A new guide from Northwestern University and the World Wildlife Fund is aimed at helping construction industry professionals use materials to minimize the environmental impact of their projects.

“Building Material Selection and Use: An Environmental Guide” (BMEG) includes a database of 50 building materials, including general construction materials, wall materials, timber, roofing material, finishing materials, insulation and others.

For each material, it specifies the carbon dioxide footprint, embodied energy and water used to obtain, purify, process, transport and shape it for a project. The guide also lists potential alternative material options, and includes environmental best practices for design, storage, use and disposal of the materials. 

Northwestern will soon have a digital tool with an algorithm that can provide material recommendations based on project specifications. The tool, which the BMEG team is building with a machine learning model, will suggest environmentally responsible, yet cost-effective options. 
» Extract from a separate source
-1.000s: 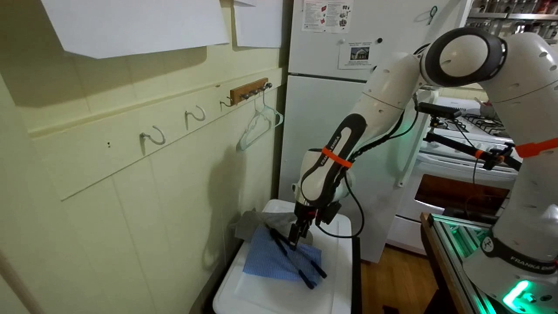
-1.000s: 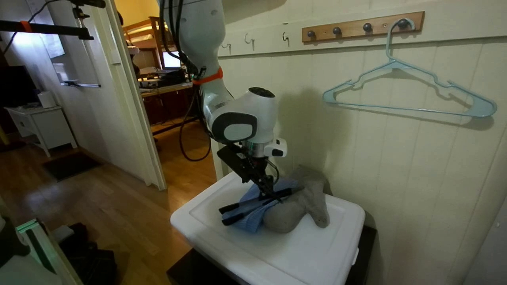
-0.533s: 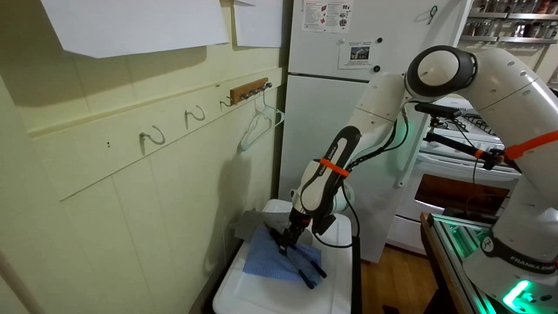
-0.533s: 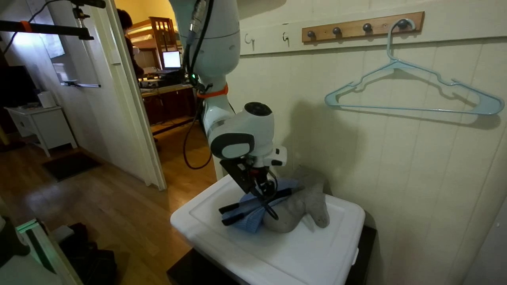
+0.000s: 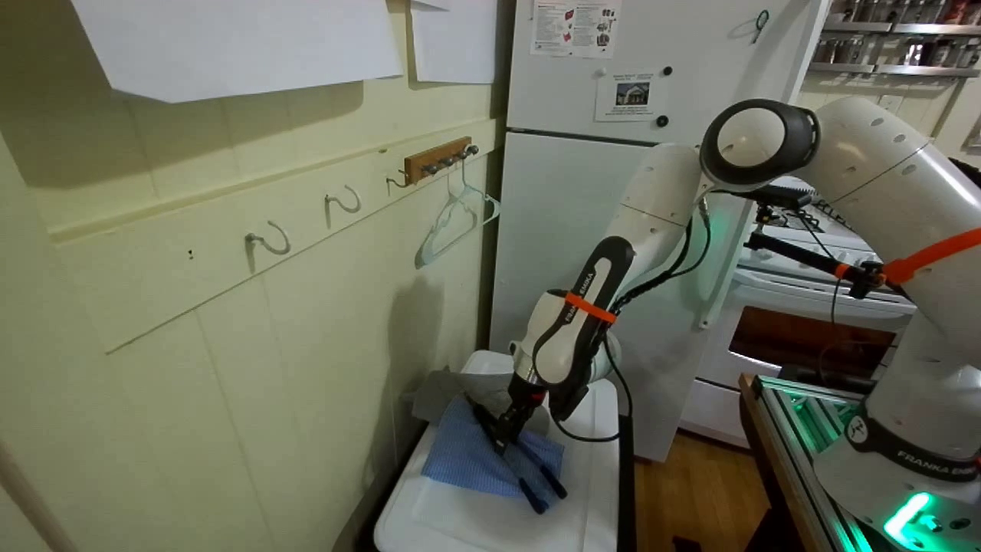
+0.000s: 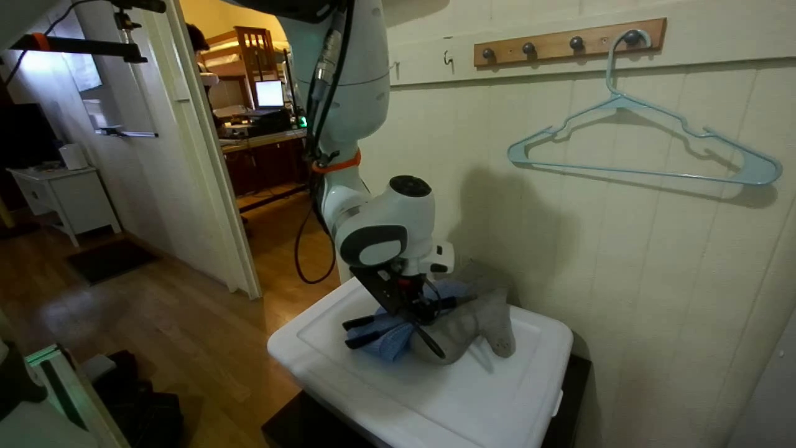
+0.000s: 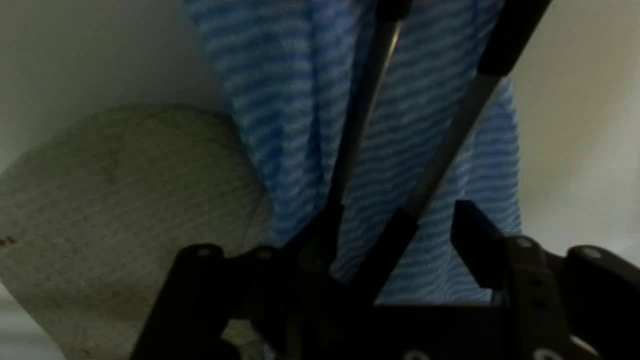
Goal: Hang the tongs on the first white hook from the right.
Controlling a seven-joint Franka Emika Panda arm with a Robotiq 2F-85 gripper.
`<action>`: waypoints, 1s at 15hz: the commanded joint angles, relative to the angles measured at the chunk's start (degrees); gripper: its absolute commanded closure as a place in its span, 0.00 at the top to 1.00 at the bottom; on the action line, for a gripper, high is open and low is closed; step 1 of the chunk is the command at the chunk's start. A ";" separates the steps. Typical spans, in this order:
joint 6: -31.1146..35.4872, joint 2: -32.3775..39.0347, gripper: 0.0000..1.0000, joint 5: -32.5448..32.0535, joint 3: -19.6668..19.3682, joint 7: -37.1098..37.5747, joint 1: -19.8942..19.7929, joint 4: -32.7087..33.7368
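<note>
The black tongs (image 5: 531, 494) lie on a blue cloth (image 5: 452, 460) on a white lid, their handle ends spread apart. They also show in an exterior view (image 6: 367, 338). My gripper (image 5: 500, 443) is low over the middle of the tongs. In the wrist view, my gripper (image 7: 398, 215) is open; one tong arm (image 7: 452, 145) runs between the fingers, and the other passes at the left finger, where dark parts merge. The first white hook from the right (image 5: 342, 201) is on the wall, bare; the arm partly covers it in an exterior view (image 6: 395, 65).
A grey cloth item (image 6: 479, 320) lies beside the blue cloth on the white lid (image 6: 398, 398). Another white hook (image 5: 268, 239) and a smaller darker hook (image 6: 448, 58) are on the wall. A pale hanger (image 6: 622, 99) hangs from a wooden peg bar (image 6: 553, 43). The fridge (image 5: 567, 230) stands behind.
My gripper has moved down onto the tongs and toward the wall. The tongs and blue cloth have shifted slightly toward the wall. The hanger sways a little.
</note>
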 commanded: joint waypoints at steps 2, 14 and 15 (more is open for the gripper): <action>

“Selecting the right materials for building reconstruction is a complex process that can involve dozens of competing considerations and tradeoffs,” Northwestern engineering professor Andreas Waechter said in a statement. “This includes sustainability and climate impacts as well as material costs. We’re developing a versatile computational tool that uses mathematical optimization and detailed building models and allows for rapid comparisons of options in the decision-making process.”

World Wildlife Fund created the first version of what is now BMEG after the 2015 Nepal earthquake, and the guide was intended to lessen the chances of future disasters associated with floods, deforestation and erosion landslides, the group says. The Institute for Sustainability and Energy at Northwestern joined the project in 2017 to expand BMEG. 

BMEG differs from other environmentally focused material guides because it also lists mechanical properties, thermal properties and durability for each material in the database. Stacy Smedley is the executive director of Building Transparency, the nonprofit behind the Embodied Carbon in Construction Calculator (EC3), which allows users to search for materials with specific characteristics or input project details to compare embodied carbon levels. She says BMEG could give people in the industry a better understanding of the environmental impacts of different stages of a material's use thanks to the high level of detail it provides. However, all that information may appeal more to people doing research than someone on the construction side, she adds.

“Some of the tables and the level of detail it goes into might overwhelm certain folks that are just trying to go in and find the easy answer,” Smedley says.

Ren DeCherney, business development manager for manufacturers and interiors at the International Living Future Institute (ILFI),  calls BMEG a valuable reference. She says there are other factors outside BMEG's scope to consider, especially around toxic chemicals used in manufacturing, and that it would best be used alongside other tools like ILFI's Declare product database and its Red List of materials it says should be phased out of production because of their risks to health or the environment.

BMEG is available for free online. Anyone interested can find it on Northwestern’s website.